The problem =
Every line of the entries below that mentions "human" is to be copied out.

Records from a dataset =
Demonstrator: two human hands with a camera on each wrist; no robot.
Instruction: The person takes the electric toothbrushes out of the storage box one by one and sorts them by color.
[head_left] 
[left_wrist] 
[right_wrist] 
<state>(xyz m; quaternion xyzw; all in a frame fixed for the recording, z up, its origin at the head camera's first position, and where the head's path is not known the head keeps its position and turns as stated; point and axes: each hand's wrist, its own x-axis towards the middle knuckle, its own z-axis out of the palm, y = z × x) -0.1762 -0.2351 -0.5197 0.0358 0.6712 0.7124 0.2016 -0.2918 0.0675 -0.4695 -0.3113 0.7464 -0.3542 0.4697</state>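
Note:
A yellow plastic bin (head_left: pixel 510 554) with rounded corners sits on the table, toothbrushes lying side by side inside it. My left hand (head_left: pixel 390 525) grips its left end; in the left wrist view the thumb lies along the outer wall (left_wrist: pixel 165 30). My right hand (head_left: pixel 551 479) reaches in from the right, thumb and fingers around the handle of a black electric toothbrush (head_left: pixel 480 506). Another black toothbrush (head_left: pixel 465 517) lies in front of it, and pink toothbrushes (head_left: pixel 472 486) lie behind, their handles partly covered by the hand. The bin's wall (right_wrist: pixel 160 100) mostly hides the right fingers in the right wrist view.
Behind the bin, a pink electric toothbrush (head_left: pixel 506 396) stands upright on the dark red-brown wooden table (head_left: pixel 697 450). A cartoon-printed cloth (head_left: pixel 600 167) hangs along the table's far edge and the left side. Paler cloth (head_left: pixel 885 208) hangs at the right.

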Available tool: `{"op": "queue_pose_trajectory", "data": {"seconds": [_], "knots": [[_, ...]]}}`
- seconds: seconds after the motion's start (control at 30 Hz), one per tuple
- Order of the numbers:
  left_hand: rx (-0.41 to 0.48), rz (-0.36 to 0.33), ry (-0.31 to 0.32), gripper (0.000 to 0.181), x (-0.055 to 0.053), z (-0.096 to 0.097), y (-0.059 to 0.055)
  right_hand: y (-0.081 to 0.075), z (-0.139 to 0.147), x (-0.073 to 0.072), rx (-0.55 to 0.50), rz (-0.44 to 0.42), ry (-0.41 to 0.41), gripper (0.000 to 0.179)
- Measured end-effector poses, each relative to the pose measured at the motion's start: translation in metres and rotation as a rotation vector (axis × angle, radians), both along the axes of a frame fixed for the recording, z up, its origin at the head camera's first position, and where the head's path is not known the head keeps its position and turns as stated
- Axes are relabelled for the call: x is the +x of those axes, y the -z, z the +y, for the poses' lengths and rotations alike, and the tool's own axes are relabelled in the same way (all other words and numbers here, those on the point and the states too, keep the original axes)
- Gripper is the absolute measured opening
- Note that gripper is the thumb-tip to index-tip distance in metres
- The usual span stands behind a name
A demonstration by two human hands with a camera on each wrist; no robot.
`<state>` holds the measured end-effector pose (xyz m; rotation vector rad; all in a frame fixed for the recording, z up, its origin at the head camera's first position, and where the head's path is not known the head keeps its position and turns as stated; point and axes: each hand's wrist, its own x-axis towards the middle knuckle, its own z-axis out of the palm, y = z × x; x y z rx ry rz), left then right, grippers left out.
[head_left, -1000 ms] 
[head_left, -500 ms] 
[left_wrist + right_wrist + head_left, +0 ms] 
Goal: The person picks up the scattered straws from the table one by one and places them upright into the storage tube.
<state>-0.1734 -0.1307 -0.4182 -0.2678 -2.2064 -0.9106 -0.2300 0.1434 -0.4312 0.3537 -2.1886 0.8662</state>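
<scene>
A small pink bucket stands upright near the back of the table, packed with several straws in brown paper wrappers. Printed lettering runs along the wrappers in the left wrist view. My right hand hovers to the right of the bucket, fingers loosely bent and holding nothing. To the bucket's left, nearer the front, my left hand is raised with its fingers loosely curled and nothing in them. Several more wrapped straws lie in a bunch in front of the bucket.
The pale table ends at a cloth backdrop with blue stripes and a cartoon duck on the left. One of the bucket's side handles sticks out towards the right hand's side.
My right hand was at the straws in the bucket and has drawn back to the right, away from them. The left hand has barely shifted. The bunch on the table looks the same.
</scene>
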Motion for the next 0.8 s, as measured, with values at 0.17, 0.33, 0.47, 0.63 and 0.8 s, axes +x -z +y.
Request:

Answer to the problem =
Demonstrator: two human hands with a camera on each wrist; no robot.
A demonstration by two human hands with a camera on each wrist; no robot.

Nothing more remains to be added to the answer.